What You Need to Know about Minnesota’s Uniform Trust Code Part II: Trust Administration Involving Co-Trustees

/ April 27, 2015
This is a second post in a series discussing different aspects on Minnesota’s new statute, the Uniform Trust Code (UTC), which becomes effective January 1, 2016. While this series will be useful information for all Epilawg readers, it is geared towards those readers that are attorneys, fiduciaries and their clients.

 

As noted in my initial article (“What You Need to Know about Minnesota’s UTC—Part I: Dual-Track Jurisdiction”), Minnesota has a new trust statute, Section 501C of the Minnesota Statutes—Minnesota’s Uniform Trust Code. In advance of the statute’s effective date of January 1, 2016, this series seeks to highlight a few of the more significant substantive and procedural changes that attorneys and clients alike should be aware of.

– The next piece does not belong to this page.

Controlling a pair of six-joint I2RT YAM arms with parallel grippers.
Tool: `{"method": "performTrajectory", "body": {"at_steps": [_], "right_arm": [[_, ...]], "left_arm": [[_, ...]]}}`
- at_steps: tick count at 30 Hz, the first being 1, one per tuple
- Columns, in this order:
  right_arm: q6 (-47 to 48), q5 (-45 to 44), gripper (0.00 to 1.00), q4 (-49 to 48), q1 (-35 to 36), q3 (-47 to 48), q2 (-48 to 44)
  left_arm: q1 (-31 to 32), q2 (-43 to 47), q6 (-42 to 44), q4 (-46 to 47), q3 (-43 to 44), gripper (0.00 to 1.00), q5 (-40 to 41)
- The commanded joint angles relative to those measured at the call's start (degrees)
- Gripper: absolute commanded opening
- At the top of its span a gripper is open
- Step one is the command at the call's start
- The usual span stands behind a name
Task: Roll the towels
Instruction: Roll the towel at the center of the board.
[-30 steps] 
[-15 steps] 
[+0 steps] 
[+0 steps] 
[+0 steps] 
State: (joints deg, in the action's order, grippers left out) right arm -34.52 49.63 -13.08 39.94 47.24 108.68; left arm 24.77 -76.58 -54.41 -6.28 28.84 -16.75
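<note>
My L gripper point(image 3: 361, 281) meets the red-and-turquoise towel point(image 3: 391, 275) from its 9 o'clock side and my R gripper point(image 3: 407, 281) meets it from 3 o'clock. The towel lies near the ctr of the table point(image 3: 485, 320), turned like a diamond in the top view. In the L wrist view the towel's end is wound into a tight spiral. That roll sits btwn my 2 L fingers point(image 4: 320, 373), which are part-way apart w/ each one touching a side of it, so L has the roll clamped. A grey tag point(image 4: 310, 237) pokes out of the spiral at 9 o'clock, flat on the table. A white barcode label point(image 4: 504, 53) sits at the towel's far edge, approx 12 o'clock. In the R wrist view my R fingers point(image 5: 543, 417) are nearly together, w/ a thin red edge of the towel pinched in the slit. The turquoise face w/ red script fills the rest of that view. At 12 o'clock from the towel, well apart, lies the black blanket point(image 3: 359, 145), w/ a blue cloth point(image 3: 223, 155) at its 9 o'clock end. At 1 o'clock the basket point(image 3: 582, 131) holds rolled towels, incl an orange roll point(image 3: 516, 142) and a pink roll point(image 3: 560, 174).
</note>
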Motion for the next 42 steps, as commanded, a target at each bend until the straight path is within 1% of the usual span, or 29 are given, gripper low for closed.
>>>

Co-Trustees: Consent of the Majority

Trustee Certificate - iStockOne potentially significant change for both estate planning attorneys and fiduciaries (particularly trustees who are administering a trust with co-trustees) is the abolition of Minnesota’s common law default rule regarding trust administrations involving multiple trustees. Currently, unless the trust instrument specifies otherwise, the co-trustees must unanimously agree in order to take action on behalf of the trust. Under the new UTC, the default rule will merely require the consent of a majority of the co-trustees in order for such action to be taken.
This change appears intended to avoid deadlock and make co-trustee decision-making more efficient. That said, given the frequency with which estate planners have drafted around the action-by-unanimous-consent requirement, it remains to be seen how much of an impact this change will have on ongoing trust administration. Nonetheless, planners should recognize that it will no longer be necessary to include majority-vote provisions in trust instruments that they draft.

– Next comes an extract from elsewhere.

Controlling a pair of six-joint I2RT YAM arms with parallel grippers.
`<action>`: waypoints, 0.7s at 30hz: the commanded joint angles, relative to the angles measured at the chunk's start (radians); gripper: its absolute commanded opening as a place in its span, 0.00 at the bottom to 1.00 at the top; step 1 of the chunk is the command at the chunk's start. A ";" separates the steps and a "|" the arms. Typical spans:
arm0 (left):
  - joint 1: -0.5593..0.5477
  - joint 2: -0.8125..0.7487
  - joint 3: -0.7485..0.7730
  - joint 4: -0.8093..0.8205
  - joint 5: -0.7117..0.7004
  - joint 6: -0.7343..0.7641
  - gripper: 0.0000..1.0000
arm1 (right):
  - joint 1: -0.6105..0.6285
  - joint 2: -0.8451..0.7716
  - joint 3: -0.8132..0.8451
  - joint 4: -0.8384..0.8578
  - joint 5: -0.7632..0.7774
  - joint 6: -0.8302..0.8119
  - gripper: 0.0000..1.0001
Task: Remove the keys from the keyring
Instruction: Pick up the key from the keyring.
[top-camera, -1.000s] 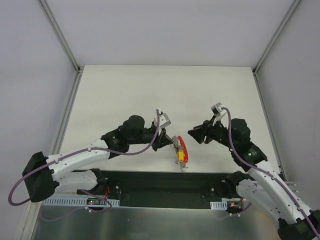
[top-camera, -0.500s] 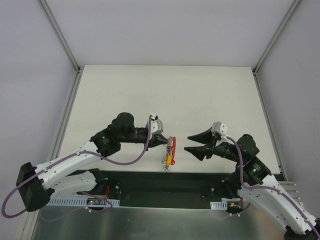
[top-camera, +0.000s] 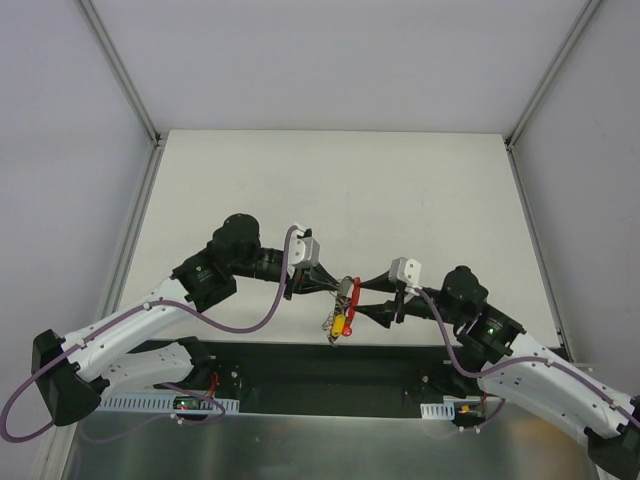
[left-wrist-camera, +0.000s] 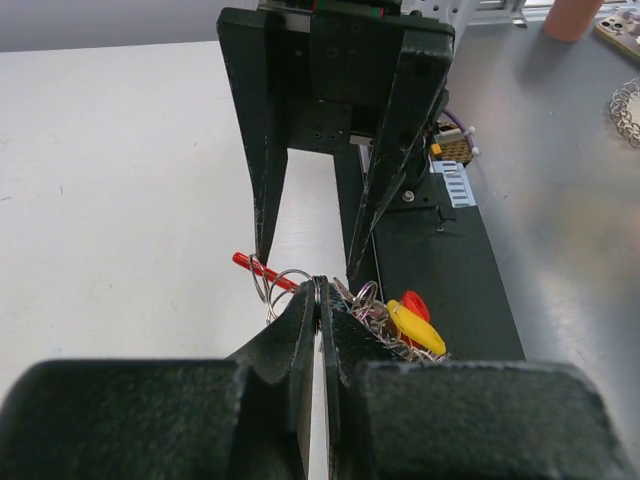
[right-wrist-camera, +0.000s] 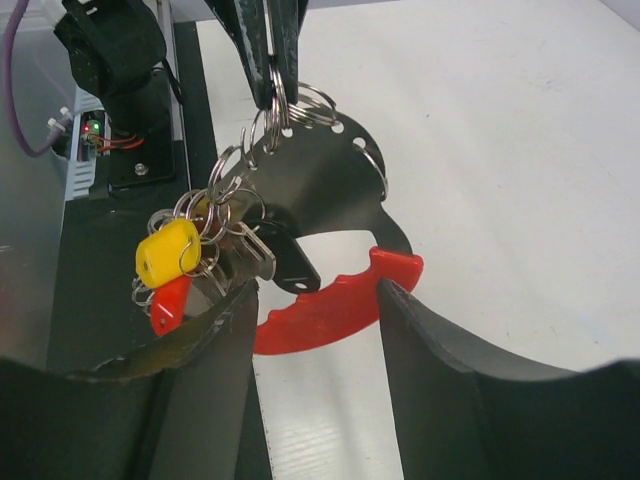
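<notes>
Holding the keyring (right-wrist-camera: 290, 118) in the shut jaws of the left gripper (left-wrist-camera: 318, 290) above the surface's (right-wrist-camera: 480, 150) near edge, keys (right-wrist-camera: 245, 255) dangling beneath. Straddling the red piece (right-wrist-camera: 330, 300) with the right gripper (right-wrist-camera: 310, 300), jaws spread wide, gripping nothing. Could close on plastic instead of a key, or tug the thin ring from the pinch and drop the bunch.
</notes>
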 joint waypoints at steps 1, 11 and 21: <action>0.012 -0.029 0.054 0.040 0.073 -0.015 0.00 | 0.036 0.033 0.037 0.057 0.046 -0.097 0.54; 0.011 -0.041 0.041 0.040 -0.008 -0.012 0.00 | 0.186 0.060 0.054 0.061 0.182 -0.136 0.50; 0.011 -0.051 0.028 0.041 -0.043 -0.001 0.00 | 0.251 0.116 0.091 0.075 0.281 -0.170 0.48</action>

Safe Harbor for Out-Voted Trustees

Of potentially greater significance from the fiduciary perspective is the UTC’s attempt to create a “safe harbor” for co-trustees who find themselves out-voted on a particular trust administration issue. In short, a co-trustee who does not join in an action (or who notifies his or her co-trustees that he or she opposes the action at or before the time that the action is taken) is generally immune from liability resulting from that action under the new statute.
That is not to say, however, that a dissenting co-trustee will be completely immunized in such situations. If the disputed action is deemed a “serious breach of trust,” the dissenting co-trustee may still be held liable to the extent he or she fails to exercise reasonable care to either prevent the breach or adequately redress it. Because the line between a serious and a non-serious breach of trust is not well defined, a dissenting co-trustee may still want to petition the court for instructions instead of blindly relying on the safe-harbor provision of the UTC.